• _AVAILABLE DATA_:
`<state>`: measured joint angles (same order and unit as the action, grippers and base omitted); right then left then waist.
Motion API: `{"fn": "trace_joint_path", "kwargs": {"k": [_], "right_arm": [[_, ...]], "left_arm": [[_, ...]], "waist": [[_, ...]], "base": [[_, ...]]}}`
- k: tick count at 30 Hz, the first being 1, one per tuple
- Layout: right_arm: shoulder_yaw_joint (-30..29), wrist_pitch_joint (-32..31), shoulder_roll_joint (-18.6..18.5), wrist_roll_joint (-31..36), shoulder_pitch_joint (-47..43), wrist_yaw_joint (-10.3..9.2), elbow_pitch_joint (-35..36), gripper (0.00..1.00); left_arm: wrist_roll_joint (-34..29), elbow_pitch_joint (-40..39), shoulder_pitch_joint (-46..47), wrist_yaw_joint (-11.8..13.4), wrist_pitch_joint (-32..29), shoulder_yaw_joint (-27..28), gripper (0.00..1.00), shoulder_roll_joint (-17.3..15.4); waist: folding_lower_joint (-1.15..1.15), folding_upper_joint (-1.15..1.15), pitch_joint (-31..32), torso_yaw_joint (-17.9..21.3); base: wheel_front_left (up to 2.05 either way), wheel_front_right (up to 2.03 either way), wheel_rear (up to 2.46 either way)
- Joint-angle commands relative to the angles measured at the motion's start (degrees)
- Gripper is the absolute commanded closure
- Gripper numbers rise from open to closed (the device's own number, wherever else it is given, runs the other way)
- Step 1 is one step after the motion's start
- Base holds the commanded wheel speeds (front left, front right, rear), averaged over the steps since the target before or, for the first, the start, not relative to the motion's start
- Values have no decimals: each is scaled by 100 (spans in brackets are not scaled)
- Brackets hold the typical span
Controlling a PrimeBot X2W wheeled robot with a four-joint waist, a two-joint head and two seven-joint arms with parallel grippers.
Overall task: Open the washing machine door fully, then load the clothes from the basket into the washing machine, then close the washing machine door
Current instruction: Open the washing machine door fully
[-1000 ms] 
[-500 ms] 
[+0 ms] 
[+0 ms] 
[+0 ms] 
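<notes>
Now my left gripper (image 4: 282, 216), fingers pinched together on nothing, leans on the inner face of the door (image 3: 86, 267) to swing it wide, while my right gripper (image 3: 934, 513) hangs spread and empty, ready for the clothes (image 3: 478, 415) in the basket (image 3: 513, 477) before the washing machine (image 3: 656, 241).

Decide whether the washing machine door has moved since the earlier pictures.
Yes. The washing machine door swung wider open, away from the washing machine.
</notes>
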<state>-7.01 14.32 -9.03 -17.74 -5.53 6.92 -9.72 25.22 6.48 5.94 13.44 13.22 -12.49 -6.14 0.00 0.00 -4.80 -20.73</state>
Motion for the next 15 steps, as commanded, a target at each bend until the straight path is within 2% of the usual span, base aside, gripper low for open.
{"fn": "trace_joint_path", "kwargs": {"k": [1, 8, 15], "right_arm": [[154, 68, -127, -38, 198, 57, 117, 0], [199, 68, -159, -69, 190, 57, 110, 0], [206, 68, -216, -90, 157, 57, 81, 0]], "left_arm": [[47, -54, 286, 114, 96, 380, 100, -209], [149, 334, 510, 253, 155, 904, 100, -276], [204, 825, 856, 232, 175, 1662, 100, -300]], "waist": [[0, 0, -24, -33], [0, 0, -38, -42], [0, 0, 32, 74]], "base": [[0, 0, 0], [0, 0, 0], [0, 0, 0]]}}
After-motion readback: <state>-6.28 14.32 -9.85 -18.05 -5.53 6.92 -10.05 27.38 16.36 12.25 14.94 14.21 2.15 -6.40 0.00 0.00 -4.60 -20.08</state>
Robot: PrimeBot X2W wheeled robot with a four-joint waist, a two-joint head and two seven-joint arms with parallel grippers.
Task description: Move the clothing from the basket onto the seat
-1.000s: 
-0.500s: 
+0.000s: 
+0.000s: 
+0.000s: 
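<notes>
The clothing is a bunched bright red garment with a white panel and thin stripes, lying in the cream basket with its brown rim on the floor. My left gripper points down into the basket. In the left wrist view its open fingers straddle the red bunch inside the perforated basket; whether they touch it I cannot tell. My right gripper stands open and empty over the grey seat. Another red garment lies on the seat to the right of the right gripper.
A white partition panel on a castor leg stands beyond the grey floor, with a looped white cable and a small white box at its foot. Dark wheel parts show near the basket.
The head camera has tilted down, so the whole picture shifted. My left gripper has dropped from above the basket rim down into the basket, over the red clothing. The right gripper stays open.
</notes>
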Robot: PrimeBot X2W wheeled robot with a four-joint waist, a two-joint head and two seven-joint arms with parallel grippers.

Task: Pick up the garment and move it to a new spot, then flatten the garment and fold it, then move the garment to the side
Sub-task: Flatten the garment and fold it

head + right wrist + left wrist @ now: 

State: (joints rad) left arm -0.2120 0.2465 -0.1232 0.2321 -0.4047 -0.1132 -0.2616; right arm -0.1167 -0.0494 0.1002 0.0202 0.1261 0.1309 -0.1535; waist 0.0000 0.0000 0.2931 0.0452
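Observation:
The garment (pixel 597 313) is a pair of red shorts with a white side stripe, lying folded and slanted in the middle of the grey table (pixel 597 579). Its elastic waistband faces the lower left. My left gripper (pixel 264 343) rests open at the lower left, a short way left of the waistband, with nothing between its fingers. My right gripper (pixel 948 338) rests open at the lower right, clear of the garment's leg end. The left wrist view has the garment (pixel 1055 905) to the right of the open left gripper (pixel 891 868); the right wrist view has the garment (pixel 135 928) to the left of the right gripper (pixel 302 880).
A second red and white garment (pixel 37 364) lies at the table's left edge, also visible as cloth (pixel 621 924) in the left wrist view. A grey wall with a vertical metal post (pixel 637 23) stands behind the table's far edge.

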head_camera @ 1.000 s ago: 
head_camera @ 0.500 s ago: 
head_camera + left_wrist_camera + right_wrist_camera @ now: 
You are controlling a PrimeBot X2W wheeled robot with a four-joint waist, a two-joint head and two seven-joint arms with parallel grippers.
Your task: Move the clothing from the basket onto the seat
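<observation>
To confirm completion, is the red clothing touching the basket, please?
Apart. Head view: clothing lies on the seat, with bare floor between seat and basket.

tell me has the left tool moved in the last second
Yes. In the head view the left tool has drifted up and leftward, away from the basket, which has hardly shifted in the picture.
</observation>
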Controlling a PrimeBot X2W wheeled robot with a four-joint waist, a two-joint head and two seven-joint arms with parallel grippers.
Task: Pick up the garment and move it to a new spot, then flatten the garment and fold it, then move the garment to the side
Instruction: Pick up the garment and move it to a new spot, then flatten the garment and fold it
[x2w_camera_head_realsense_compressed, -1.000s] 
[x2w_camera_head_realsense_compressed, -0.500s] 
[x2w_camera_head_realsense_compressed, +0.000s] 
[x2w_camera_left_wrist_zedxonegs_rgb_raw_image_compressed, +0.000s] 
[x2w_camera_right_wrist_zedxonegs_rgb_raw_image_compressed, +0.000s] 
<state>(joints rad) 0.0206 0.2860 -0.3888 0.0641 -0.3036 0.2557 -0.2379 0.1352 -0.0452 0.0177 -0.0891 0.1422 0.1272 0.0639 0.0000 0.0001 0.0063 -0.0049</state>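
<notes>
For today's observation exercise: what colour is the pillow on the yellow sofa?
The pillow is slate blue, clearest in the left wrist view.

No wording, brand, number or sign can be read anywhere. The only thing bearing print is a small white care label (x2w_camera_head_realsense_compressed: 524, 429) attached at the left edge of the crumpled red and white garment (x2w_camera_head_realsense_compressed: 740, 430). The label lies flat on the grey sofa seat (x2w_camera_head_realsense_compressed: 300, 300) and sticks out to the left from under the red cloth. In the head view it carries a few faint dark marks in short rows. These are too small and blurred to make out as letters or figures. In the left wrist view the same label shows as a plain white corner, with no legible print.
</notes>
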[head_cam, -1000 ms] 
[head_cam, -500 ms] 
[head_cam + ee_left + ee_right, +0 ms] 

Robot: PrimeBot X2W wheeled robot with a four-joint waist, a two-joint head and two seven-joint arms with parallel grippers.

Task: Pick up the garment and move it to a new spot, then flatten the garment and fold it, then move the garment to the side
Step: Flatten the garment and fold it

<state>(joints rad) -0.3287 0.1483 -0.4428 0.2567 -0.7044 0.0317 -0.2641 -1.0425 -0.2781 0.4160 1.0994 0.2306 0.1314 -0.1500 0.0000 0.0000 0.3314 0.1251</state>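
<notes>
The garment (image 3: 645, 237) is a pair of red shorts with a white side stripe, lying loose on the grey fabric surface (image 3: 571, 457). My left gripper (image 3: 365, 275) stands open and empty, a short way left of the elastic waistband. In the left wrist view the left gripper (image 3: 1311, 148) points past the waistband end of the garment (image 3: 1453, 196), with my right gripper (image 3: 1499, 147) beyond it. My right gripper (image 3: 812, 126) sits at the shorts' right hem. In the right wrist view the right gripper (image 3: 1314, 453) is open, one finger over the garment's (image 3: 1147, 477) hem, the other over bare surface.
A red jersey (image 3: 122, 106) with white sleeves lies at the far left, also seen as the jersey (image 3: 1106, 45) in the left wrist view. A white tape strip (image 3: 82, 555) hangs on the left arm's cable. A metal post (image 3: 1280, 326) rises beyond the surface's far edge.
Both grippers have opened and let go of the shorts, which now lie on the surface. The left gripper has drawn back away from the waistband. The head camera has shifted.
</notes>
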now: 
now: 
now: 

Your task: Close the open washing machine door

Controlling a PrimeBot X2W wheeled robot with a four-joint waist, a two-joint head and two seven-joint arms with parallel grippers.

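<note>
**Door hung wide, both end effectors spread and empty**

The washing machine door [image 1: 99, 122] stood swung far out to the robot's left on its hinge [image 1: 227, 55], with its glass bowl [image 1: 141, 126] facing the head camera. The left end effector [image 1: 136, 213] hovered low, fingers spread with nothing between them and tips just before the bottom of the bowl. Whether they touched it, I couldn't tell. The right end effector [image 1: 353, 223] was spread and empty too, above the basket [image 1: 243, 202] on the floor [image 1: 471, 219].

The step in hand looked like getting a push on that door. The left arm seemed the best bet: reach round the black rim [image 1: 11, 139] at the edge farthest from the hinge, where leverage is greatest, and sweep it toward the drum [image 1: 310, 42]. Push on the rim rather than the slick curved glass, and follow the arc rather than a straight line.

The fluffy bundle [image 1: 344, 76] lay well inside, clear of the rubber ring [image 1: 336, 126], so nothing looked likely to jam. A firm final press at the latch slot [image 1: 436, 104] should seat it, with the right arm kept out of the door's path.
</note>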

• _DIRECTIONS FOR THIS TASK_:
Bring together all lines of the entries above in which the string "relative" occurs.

• _RESULT_:
- Joint-angle commands relative to the angles measured at the motion's start (degrees)
- Base holds the commanded wheel speeds (front left, front right, rear), averaged over the steps since the target before or, for the first, the start, not relative to the motion's start

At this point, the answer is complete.